Surrogate means a stand-in, a substitute. Surrogate keys take the place of a natural key as the primary key within a database table. Ideally, surrogate keys stand in the shadows and are used in joining structures but not displayed or used in reporting. Using a surrogate key on a data­base table does not mean there is no natural key for the object in focus. If one has an object without a natural key, it means either one does not under­stand one’s data, or one’s data is meaningless—just a nonsensical group of stuff.

Using Surrogate Keys

Using surrogate keys within a database is often considered a technique to improve performance. The assumption is that using anything other than a numeric data value to join tables provides “bad” performance. Therefore, whatever the nat­ural key may be—one column, multiple columns, alphanumeric, etc.—the surrogate key can be a 100% numeric single value, standing in for that natural key value set. Some DBMSs have key generators that are numeric, others may be more wide-ranging in values. Some organizations may choose to use surrogate keys generated from hashed natural key values. Will surrogate keys improve everyone’s query performance? As with the stock market, specific circumstances differ everywhere, so the individual results may vary.

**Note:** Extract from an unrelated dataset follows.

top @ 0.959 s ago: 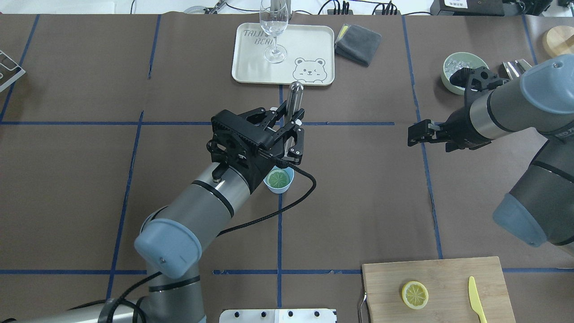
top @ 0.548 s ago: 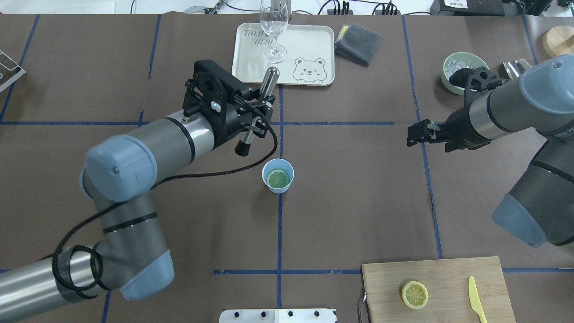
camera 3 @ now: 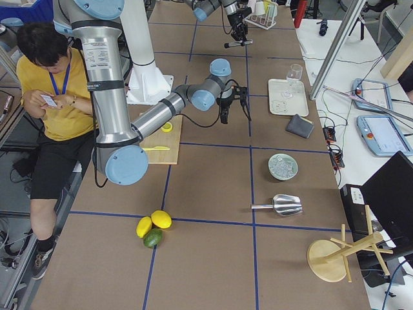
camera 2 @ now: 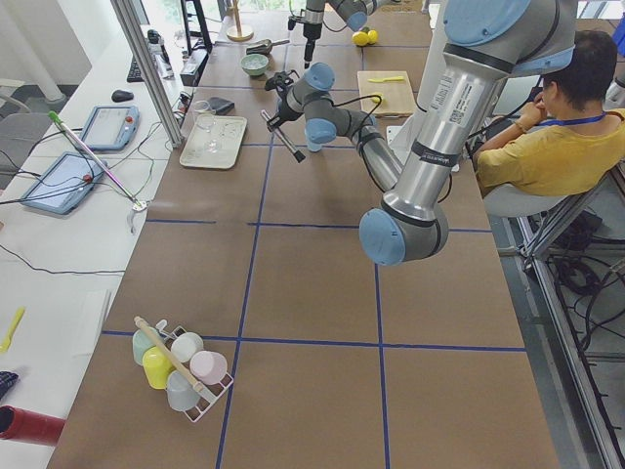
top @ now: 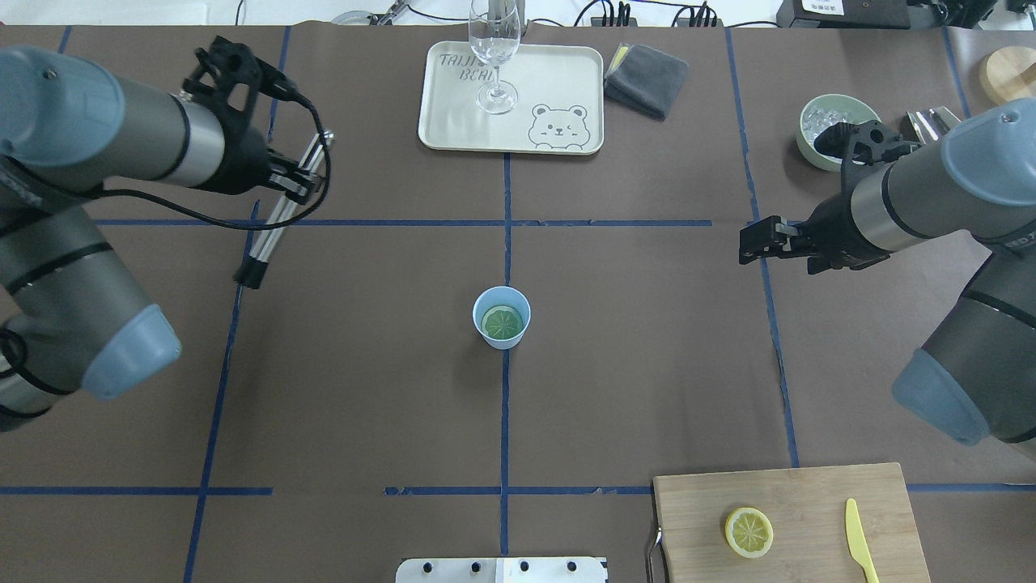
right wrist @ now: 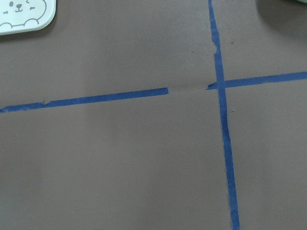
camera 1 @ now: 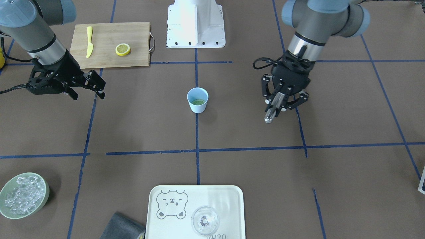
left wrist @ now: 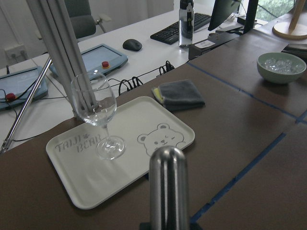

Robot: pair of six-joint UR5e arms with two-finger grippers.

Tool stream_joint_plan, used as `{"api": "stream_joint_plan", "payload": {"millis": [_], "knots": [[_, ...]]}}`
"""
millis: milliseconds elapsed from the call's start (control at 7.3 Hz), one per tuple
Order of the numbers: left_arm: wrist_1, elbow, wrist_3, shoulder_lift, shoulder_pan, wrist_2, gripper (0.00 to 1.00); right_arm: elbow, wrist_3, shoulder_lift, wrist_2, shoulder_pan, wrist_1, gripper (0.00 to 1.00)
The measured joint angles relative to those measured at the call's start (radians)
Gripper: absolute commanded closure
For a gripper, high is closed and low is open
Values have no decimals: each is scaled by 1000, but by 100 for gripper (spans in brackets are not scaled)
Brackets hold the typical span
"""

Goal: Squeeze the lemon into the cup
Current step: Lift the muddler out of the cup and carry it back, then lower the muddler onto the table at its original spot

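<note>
One thin yellow lemon slice [top: 502,323] is lying inside the lone light-blue plastic cup [top: 503,343] mid-table, a second slice [top: 748,532] on the wooden board [top: 809,498]. The left pincer [camera 1: 282,103] is clamping a steel rod [camera 1: 271,114]; the right pincer [top: 754,241] is gaping, empty.

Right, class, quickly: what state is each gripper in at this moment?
Left gripper: closed on the metal rod.
Right gripper: open, holding nothing.

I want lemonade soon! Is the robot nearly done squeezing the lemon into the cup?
Nearly, it seems. Done: a thin round yellowish lemon slice lies inside the small light-blue plastic cup. In hand: the left gripper holds a shiny metal rod, well aside from the cup. Left: perhaps nothing; juice cannot be seen.
</note>
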Motion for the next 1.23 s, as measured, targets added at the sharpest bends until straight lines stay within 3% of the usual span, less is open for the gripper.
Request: {"api": "stream_joint_plan", "payload": {"millis": [274, 548, 685, 959, 1234], "knots": [[125, -11, -66, 123, -53, -118, 100, -4, -13, -32, -1, 32, 0, 0], [137, 7, -135, 246, -63, -159, 100, -5, -75, -91, 13, 84, 0, 0], [115, 41, -148, 287, -65, -164, 100, -5, -125, -126, 35, 113, 0, 0], [-51, 124, -187, 368, -64, -167, 100, -6, -172, -163, 90, 159, 0, 0], [-147, 195, -211, 380, -59, -167, 100, -6, -181, -172, 102, 166, 0, 0]]}}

If surrogate keys in a database are exposed to and known by users, then these surrogates are essentially no longer surrogates. As the surrogate keys become values in user-created filters, the users now see these values as objects’ identities, removing the veil of surrogacy. Similar to Pinocchio becoming a real boy, these surrogates are now new business keys, IDs, or whatever. The use of surrogate keys in joins alone do not supply this level of magic, as joining on a column does not require users to remember and embrace individual val­ues. Similarly, the rise from surrogate value to business value may occur as data is piped from one data store into another. The second per­sistence of this data may now have two candidate keys, as both the original business key and the source’s surrogate key are extracted, exposed, and used indiscriminately by user communities. One man’s ceiling is another man’s floor. Adding more surrogate keys at each layer only complicates and confuses; where can the chaos stop?

Operational applications often use generated keys, but these generated keys may not always be surrogates. An ordering appli­cation generates orders, and that application’s generated order numbers are most likely legitimate business keys. Alternatively, dimension keys in a star schema are more often meant to be surrogate keys and not used as filters in queries. Surrogate keys and their values should not be extracted and pumped into other downstream solutions. These downstream systems should only extract business values, and, if they need surrogates internally, they should generate their own new surrogate values.

A Level of Discretion

Similar to a masonic brotherhood, surrogate keys are known to exist, but at the same time there is a level of discretion about them—a secret handshake of sorts. Using the surrogate values only for joins—and never for filtering—allows for the ceremo­nies within the “masonic lodge” to remain undisclosed. Surrogate keys are not meant for the front pages of the news. Surrogate keys may improve query performance, and they also can be thought of as a form of tidiness. Some folks appreciate that all tables can be defined to have a single numeric primary key. In dimensional designs, surrogate key values support the magic of slowly chang­ing dimensions, as the surrogate values are not exactly one-for-one with the natural keys but are instead aligned with the nat­ural key plus the value changes of any critically dependent data elements. When using surrogate keys, use them wisely and try to keep them in the shadows, as they are best intended.